■ **What needs to be done**:
Print exactly the lines below between the line holding "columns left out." and the line holding "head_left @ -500", inclusive, and nothing more.

■ **Input material**:
-=-=-
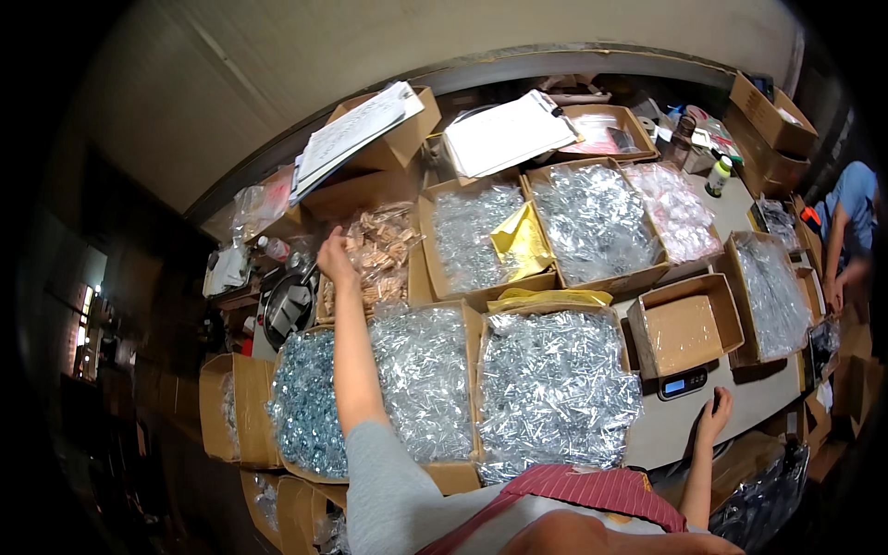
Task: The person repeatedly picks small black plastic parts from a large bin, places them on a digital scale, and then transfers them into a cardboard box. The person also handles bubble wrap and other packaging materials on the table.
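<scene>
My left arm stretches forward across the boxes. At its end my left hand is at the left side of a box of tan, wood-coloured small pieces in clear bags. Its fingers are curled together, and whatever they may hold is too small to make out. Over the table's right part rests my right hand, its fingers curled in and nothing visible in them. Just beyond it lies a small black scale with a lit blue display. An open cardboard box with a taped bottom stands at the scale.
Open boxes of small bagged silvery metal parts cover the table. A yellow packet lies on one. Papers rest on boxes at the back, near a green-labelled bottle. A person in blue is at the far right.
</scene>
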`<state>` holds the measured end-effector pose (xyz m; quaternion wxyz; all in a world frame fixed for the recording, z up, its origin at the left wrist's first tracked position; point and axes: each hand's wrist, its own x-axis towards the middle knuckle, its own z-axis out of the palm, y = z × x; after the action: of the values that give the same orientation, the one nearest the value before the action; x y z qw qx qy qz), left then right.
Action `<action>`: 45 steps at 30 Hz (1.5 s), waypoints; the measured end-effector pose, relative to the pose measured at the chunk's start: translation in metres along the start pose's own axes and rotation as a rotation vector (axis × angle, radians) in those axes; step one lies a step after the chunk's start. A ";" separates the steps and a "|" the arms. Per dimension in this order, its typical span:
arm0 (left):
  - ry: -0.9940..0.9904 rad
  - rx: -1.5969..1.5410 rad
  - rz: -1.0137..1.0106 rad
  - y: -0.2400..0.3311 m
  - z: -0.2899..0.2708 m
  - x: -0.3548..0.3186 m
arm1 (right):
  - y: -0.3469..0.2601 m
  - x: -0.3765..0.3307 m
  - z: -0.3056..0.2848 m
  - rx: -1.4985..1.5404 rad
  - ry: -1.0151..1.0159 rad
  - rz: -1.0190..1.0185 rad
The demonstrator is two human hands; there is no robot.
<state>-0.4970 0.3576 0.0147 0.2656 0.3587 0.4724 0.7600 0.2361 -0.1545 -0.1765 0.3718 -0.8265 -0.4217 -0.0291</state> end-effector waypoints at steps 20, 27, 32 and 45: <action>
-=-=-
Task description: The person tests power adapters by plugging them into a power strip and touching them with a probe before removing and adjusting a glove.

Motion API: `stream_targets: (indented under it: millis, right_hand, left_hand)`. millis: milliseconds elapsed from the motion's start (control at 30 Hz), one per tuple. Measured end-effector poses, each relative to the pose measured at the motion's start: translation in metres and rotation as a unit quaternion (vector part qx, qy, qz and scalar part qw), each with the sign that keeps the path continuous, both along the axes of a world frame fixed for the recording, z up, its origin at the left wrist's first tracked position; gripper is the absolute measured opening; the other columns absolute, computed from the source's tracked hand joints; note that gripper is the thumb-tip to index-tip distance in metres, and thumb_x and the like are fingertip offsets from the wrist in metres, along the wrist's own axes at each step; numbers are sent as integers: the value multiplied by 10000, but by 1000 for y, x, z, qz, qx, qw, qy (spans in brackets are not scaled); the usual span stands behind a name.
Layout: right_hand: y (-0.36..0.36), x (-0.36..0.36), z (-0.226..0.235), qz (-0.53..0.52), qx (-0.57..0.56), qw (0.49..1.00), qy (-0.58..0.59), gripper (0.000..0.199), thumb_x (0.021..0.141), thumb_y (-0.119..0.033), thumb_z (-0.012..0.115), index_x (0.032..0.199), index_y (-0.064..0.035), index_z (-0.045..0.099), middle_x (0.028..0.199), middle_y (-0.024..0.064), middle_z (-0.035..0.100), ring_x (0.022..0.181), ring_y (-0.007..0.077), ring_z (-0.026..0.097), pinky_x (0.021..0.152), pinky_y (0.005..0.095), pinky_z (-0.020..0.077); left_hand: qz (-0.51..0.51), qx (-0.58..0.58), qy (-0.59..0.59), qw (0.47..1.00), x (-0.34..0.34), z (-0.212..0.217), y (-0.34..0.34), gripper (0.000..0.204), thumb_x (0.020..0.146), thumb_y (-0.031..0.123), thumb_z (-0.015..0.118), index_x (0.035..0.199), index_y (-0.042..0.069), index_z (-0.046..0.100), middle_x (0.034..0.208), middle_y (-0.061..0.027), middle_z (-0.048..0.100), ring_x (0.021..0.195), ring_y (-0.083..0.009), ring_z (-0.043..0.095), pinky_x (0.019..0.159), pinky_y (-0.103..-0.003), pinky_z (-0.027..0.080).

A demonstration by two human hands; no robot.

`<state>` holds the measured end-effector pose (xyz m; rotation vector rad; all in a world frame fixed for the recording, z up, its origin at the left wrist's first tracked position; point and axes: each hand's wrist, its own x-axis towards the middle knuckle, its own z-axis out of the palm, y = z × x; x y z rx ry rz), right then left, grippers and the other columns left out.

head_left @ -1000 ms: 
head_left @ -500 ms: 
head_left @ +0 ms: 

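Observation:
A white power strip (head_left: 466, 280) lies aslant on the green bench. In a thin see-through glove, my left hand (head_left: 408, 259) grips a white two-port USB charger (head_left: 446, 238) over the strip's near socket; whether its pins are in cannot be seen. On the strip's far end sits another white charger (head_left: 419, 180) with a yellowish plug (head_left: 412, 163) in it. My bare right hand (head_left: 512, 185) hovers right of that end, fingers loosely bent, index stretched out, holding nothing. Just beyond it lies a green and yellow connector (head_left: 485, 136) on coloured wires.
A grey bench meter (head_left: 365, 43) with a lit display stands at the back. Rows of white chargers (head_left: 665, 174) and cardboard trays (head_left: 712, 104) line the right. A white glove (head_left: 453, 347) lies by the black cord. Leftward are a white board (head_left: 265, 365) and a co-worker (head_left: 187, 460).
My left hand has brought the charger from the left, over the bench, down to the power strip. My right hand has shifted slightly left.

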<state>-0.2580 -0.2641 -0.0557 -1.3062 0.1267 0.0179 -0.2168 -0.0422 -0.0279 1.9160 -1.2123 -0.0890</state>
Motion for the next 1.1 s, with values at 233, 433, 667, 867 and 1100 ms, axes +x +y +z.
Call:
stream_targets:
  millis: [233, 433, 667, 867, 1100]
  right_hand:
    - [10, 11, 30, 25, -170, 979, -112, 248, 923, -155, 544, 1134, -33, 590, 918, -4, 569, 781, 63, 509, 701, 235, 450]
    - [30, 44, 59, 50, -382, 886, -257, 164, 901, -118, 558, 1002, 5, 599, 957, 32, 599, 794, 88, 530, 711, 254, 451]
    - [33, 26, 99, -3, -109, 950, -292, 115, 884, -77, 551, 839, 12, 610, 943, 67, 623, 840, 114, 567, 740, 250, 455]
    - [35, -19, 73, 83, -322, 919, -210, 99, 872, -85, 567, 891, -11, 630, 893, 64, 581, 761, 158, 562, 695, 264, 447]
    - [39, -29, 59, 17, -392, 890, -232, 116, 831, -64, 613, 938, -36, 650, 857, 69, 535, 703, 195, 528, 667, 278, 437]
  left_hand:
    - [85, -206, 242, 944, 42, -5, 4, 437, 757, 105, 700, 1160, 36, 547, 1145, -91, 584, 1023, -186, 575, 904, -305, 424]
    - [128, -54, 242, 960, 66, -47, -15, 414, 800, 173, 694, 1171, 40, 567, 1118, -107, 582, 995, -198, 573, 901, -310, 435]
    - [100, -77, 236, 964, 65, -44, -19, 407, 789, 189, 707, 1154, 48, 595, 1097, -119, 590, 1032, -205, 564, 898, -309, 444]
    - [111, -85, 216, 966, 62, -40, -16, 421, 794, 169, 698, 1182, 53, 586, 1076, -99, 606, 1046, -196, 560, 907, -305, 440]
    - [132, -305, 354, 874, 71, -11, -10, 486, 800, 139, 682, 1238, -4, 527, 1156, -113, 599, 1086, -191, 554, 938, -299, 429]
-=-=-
■ **Answer for the task**:
`<state>` holds the measured end-effector pose (xyz m; rotation vector rad; all in a world frame fixed for the recording, z up, its origin at the left wrist's first tracked position; point and axes: each hand's wrist, its own x-axis towards the middle knuckle, its own z-axis out of the palm, y = z × x; x y z rx ry rz), right then left, grippers and the other columns left out.

head_left @ -1000 ms: 
head_left @ -500 ms: 

The exercise has been carried out in full.